Бояре угодливо подхватили, подавая в свою очередь соответствующие реплики:
– Четыре отписывай, вирник, чего там.
– У него рука быстрая. Пущай сразу пять заготавливает.
– Или шесть.
– Да на кажного, на кажного чтоб хватило.
Новый взрыв неприятного холуйского раболепного хохота раздался после удачливо поданной боярином Кунеем мысли:
– И на гусляра не забудь.
После этого реплики посыпались с новой силой, а вирник, никого не слушая и не обращая ни малейшего внимания на происходящее, продолжал старательно строчить пером по пергаменту и наконец протянул Константину оба свитка:
– Готово, княже.
– Ишь, – похвалил Константин старого судью, просмотрев документы, – ни единой помарки, и даже бояр моих упомянул как видоков.
Снова раздался хохот, который затих лишь после того, как все расписались и Константин передал один из листов Житобуду, свой небрежно бросив судье с наказом отдать Зворыке после его прибытия, и поднялся с места.
– Ну а мену обмыть надо, чтобы я вдруг назад не повернул, даже ежели княгиня моя в слезы ударится, – веско заметил князь. И не успел он еще взмахнуть рукой, как расторопные слуги уже вливали из огромной ендовы хмельной сладкий мед прямо в большой кубок, который передали боярину Житобуду.
Приутихшие было бояре – ничего себе, щедрость у князя, всю скотницу отдал, хотя и в обмен, – разом зашевелились, заерзали на своих местах, будто изрядно вытершийся от долгого употребления полавошник внезапно стал слишком жестким. Неловкую тишину прервал робкий голос боярина Кунея:
– А мы-то как же, княже? Неужели мы хуже чем? Или не служим верой и правдой, живота не щадя?

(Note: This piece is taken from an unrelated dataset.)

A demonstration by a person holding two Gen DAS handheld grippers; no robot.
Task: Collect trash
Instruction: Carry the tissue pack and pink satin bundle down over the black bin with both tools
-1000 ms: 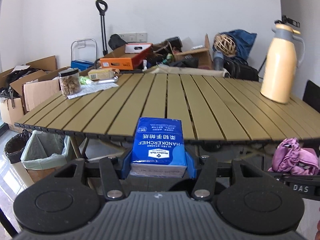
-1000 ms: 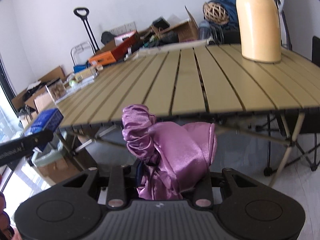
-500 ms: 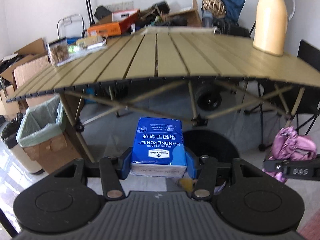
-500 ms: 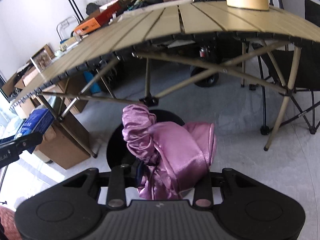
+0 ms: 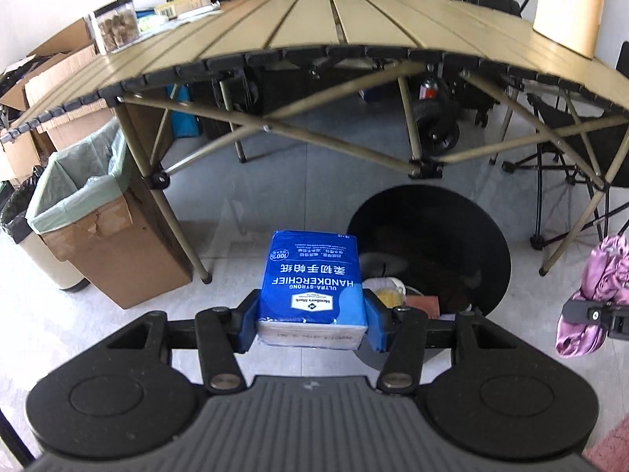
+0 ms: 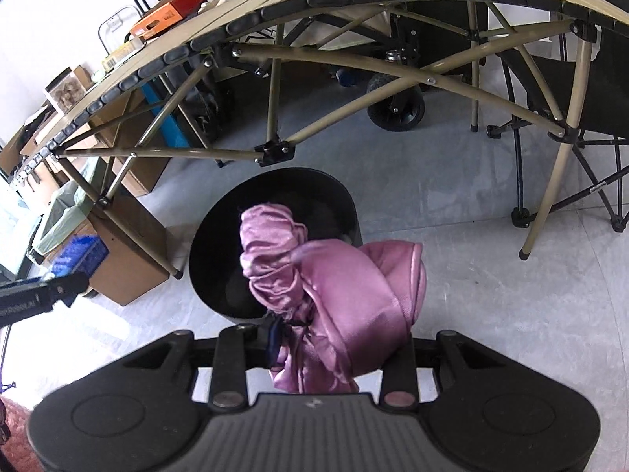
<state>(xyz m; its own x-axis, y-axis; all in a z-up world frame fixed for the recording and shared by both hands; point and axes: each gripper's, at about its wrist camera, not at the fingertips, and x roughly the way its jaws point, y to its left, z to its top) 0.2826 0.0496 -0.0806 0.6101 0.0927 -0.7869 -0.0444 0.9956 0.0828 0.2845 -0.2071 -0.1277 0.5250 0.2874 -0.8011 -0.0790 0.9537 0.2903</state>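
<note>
Both wrist views face steeply down at the floor — each close above the shared black bin (image 5: 430,236) (image 6: 275,212), under the table edge (image 5: 314,57).

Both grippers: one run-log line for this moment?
left gripper: shut on blue tissue pack | right gripper: shut on pink cloth | both above black bin | nothing released yet

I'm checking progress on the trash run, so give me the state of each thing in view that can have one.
Left tongs: shut on the tissue pack, held above the floor.
Right tongs: shut on the purple cloth, bunched up.
Black bin: open, some trash already inside.
Lined cardboard box: open, liner folded over its rim.
Jar: upright on the table, lid on.
</note>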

И тут загомонили разом все. Молчал только вирник, диву даваясь, до какой жадности и бесстыдства могут дойти передние мужи княжьи, коим надлежит быть... Впрочем, на вопрос о том, какими им надлежит быть, старый судья даже сам себе не смог ответить. Он лишь представлял такое, да и то очень смутно, потому что не видал таковых никогда в реальной жизни. От этой крамольной, хоть и верной, мысли вдруг отчего-то стало так муторно, что он даже потянулся расстегнуть верхнюю пуговку единственного приличного наряда, подходящего для появления у князя, который имел в наличии. Правда, потом он отдернул руку, поняв, что дело тут совсем в другом, а не в ферязи, которая никоим образом не стесняла его дыхания да и не могла этого сделать по той простой причине, что была вообще без ворота. Он с тоской оглянулся на небольшие оконца, но те, хоть и были распахнуты настежь, прохлады не добавляли.

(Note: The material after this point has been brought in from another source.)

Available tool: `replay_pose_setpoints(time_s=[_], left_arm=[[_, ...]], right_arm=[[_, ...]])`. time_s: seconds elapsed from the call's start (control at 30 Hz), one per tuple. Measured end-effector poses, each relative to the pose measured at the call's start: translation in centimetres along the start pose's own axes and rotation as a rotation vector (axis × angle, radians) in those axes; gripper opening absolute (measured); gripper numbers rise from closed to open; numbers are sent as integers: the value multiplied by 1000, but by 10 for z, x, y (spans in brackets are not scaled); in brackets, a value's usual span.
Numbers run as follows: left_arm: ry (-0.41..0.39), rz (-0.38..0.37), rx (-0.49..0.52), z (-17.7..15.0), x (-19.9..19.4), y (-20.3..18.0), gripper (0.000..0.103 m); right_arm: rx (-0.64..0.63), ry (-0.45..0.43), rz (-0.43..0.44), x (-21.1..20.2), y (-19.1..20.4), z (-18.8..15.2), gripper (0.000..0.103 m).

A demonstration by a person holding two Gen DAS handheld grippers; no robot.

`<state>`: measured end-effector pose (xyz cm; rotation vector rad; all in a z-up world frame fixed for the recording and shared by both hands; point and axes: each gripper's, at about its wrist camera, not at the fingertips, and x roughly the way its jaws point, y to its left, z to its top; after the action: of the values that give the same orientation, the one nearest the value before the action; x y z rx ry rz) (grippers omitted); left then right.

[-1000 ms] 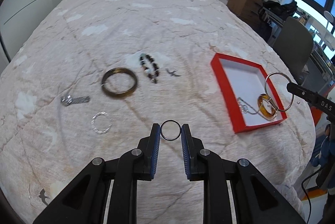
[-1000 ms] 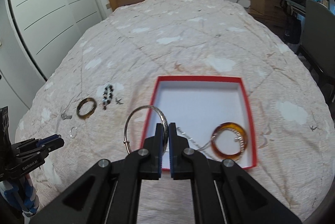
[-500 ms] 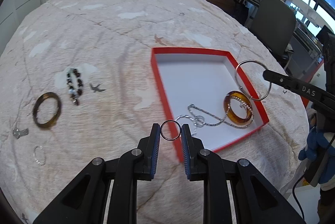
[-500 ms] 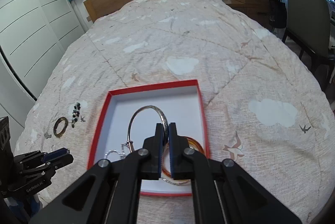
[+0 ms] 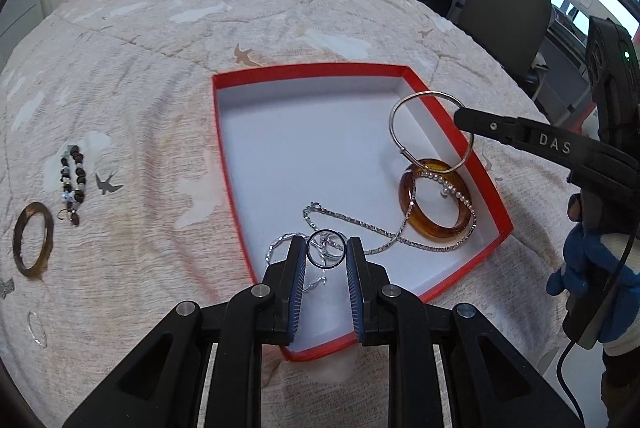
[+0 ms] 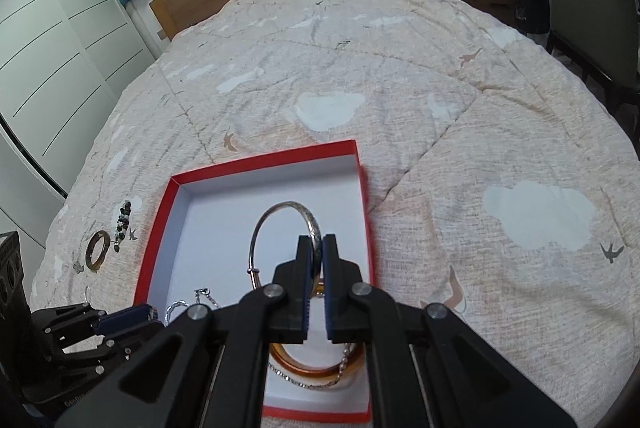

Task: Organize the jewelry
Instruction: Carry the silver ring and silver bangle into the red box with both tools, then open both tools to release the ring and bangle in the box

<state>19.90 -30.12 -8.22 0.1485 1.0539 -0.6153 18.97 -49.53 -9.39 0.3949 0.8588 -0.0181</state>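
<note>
A red box (image 5: pixel 224 132) with a white inside lies on the bed; it holds an amber bangle (image 5: pixel 434 224), a pearl strand and a silver chain (image 5: pixel 360 224). My left gripper (image 5: pixel 326 252) is shut on a small dark ring (image 5: pixel 325 265), held over the box's near left part. My right gripper (image 6: pixel 318 252) is shut on a thin silver bangle (image 6: pixel 264 228), held upright over the box (image 6: pixel 160 220); the bangle also shows in the left wrist view (image 5: pixel 400 108).
On the quilt left of the box lie a dark beaded bracelet (image 5: pixel 74 180), a brown bangle (image 5: pixel 32 244), a thin clear ring (image 5: pixel 37 328) and a small silver piece (image 5: pixel 6 286). A chair (image 5: pixel 504 12) and a desk stand to the right of the bed.
Both grippers have moved over the red box with their rings still held. The left gripper came from the quilt on the left; the right one came further in over the box.
</note>
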Motion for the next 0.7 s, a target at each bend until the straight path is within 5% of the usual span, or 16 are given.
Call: replay_pose_setpoints(time_s=[0.7], left_arm=[[29,-6,33,1,32,-7,20]], right_arm=[[-34,58,9,52,-5,4,6]])
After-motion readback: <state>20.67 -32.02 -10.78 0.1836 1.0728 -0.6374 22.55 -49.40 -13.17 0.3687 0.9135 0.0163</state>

На улице тоже царила жарища, и вирник устало посетовал в душе на то, что гридница обернута окнами именно к богато парившему летнему солнцу, а не на теневую сторону. И тут он заметил княжий взгляд, устремленный прямо на него. «Может, окликнул меня, – растерялся вирник. – А я-то, дурень старый, по сторонам верчусь. Если так, то ответить надо. А может, и не звал меня князь. И что же тут делать, как быть?» – лихорадочно заметался он в поисках единственно правильной мысли.